Отец Александр сделал несколько шагов вперед, продолжая пристально наблюдать за идущим шагов за триста человеком. Невысокий, плотный, тот уверенно шел в сторону здания больницы.
– Он, он, стервец, - священник с выпученными от ярости глазами, замотал головой, высматривая ближайший патруль.
– Мыкола! Стой!
– придерживая рясу руками, он побежал за ним.
– Стой!
– его подбитый гвоздями сапоги выбивали по брусчатке замысловатую дробь.
– Куда?!
– с хрипение воздух вырывался из разинутого рта.
– А! Давай! Так его, поганца!
Выбежавшие из какого-то кабака солдаты мигом сориентировались в обстановке.
– Stehen! Stehen!
– проорал первый солдат, мордастый детина в потертых штанах и выцветшем кителе.
– Kurt, halten Sie ihn!
– второй, едва бросив взгляд на запыхавшегося священника, кинулся на бегущего впереди него человека.
... Неожиданная встреча получила продолжение через несколько часов в здании комендатуры, куда священника препроводили на пару с задержанным.
– Я знаю, что вы прекрасно говорите по-немецки.... Вы поступили как истинный патриот!
– с пафосом по-немецки произнес полный человек, у которого на плечах тщательно выглаженного кителя которого тускло блестело серебро витых погон.
– Ваш поступок достоин награды, и поверьте мне, Рейх никогда такого не забывает, - в этот момент он многозначительно посмотрел на стоявшего немного в стороне молодого офицера.
– Давайте пройдем вниз и послушаем, что там рассказывает задержанный.
– Бандит, дядя, а не задержанный!
– с некоторой горячностью поправил его офицер.

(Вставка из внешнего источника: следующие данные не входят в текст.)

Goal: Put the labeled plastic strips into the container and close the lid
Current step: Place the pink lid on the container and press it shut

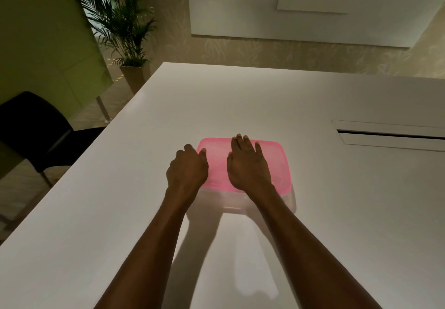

– Его уже опознали! Это бывший староста села Малые Хлебцы..., - полковник вновь бросил странный взгляд на племянника.
– Да, да, Малые Хлебцы, где …
– Хорошо!
– одернули его.
– Пора.
Они не торопясь спустились в подвал, в котором с начала оккупации со всем удобством разместилась служба дознания. Там, внизу, их ожидала сюрреалистическая картина — посреди длинного помещения с низким кирпичным потолком, стоял небольшой столик, накрытый белоснежной скатертью. На столе стояло бутылка с красным вином и несколько тарелок с закусками.